▸ **Exercise objective**
Go through the records below and return each line that has "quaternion" in it.

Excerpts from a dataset
········

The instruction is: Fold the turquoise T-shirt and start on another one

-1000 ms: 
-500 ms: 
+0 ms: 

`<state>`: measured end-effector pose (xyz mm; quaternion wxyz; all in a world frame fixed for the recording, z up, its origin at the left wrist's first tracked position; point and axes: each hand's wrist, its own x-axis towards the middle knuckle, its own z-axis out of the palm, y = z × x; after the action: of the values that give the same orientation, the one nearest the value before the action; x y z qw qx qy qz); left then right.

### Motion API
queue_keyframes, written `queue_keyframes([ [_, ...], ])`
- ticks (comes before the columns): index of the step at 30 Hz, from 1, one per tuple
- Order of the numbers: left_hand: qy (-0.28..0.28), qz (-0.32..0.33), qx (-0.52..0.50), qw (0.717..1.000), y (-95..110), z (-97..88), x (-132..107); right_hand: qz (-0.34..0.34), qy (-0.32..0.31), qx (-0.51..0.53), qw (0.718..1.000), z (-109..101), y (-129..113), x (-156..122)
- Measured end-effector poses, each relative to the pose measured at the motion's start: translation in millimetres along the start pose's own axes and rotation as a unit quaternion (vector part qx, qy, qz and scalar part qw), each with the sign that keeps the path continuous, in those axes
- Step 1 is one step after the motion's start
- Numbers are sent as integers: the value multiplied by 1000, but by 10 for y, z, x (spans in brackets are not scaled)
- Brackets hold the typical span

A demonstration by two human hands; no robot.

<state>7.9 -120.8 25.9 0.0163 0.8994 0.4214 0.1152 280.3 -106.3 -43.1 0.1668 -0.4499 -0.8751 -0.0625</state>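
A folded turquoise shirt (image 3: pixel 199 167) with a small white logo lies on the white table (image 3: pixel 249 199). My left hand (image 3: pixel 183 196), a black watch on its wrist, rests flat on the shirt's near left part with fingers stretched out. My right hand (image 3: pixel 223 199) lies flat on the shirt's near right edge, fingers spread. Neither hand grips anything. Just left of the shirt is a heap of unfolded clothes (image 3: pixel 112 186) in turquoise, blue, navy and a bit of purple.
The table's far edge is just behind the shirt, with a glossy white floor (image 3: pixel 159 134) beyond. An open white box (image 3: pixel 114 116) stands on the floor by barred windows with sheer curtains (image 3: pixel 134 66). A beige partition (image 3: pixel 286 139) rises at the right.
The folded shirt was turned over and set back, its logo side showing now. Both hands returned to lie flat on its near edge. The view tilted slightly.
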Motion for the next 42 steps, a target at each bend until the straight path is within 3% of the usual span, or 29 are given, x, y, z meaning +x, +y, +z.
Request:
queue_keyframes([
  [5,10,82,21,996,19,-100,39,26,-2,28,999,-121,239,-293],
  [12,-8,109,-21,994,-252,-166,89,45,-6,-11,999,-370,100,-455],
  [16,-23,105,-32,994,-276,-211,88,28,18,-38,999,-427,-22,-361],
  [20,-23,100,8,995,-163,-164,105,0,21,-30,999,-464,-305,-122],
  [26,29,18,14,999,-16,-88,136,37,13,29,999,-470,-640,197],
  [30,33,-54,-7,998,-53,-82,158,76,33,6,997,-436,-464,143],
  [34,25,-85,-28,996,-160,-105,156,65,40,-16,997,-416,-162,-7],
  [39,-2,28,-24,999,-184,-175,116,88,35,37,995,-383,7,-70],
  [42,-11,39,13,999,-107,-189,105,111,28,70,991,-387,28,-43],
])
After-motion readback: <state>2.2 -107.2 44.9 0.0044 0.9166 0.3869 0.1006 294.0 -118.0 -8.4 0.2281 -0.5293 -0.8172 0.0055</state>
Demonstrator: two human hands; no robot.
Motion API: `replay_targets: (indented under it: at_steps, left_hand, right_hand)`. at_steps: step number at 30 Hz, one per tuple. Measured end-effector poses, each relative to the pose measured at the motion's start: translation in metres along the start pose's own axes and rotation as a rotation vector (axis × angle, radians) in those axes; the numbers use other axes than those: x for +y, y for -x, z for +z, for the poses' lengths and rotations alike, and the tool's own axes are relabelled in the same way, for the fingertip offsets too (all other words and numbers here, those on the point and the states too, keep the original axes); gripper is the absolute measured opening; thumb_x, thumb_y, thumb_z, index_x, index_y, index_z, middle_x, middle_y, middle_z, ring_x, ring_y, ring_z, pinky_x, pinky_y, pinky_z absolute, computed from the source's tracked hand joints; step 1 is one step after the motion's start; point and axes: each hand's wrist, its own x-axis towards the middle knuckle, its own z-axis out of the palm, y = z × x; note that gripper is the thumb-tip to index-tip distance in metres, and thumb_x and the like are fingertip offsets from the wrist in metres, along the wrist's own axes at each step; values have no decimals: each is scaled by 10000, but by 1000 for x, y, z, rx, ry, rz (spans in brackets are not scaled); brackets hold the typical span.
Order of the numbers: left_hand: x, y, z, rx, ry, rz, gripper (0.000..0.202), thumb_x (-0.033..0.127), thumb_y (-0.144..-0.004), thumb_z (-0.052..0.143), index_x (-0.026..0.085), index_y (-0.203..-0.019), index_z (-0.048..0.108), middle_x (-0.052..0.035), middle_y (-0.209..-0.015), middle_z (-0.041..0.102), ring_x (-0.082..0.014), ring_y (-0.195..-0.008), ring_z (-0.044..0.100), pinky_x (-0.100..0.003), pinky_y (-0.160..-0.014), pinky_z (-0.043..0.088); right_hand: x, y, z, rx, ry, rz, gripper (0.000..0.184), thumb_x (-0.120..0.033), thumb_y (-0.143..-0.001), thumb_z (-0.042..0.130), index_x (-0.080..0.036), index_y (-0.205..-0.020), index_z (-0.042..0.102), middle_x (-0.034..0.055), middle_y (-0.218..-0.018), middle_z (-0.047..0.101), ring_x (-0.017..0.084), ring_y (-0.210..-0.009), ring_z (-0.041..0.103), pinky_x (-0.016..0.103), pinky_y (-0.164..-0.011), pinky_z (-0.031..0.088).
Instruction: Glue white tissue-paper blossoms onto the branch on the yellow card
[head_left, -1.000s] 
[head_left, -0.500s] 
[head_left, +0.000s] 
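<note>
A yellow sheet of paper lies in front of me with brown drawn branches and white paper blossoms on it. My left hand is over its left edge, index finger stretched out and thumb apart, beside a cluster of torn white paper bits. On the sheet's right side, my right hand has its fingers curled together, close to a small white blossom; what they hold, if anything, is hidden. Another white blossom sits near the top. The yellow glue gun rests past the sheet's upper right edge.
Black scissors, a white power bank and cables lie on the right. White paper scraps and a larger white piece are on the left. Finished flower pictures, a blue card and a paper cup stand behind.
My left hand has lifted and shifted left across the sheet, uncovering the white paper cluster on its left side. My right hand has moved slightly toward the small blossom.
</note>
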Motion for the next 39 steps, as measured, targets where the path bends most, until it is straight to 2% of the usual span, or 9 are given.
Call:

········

▸ **Answer box**
`<state>`: measured end-effector pose (xyz mm; quaternion wxyz; all in a world frame fixed for the recording, z up, its origin at the left wrist's first tracked position; point and axes: each hand's wrist, its own x-axis towards the middle knuckle, its own z-axis out of the palm, y = z × x; after the action: of the values that give the same orientation, the one nearest the value before the action; x y z qw qx qy qz); left then right.
- Measured end-effector poses, each relative to the pose measured at the motion's start: translation in millimetres along the start pose's own axes and rotation as a unit quaternion (vector part qx, qy, qz and scalar part qw), each with the sign that keeps the path continuous, in those axes

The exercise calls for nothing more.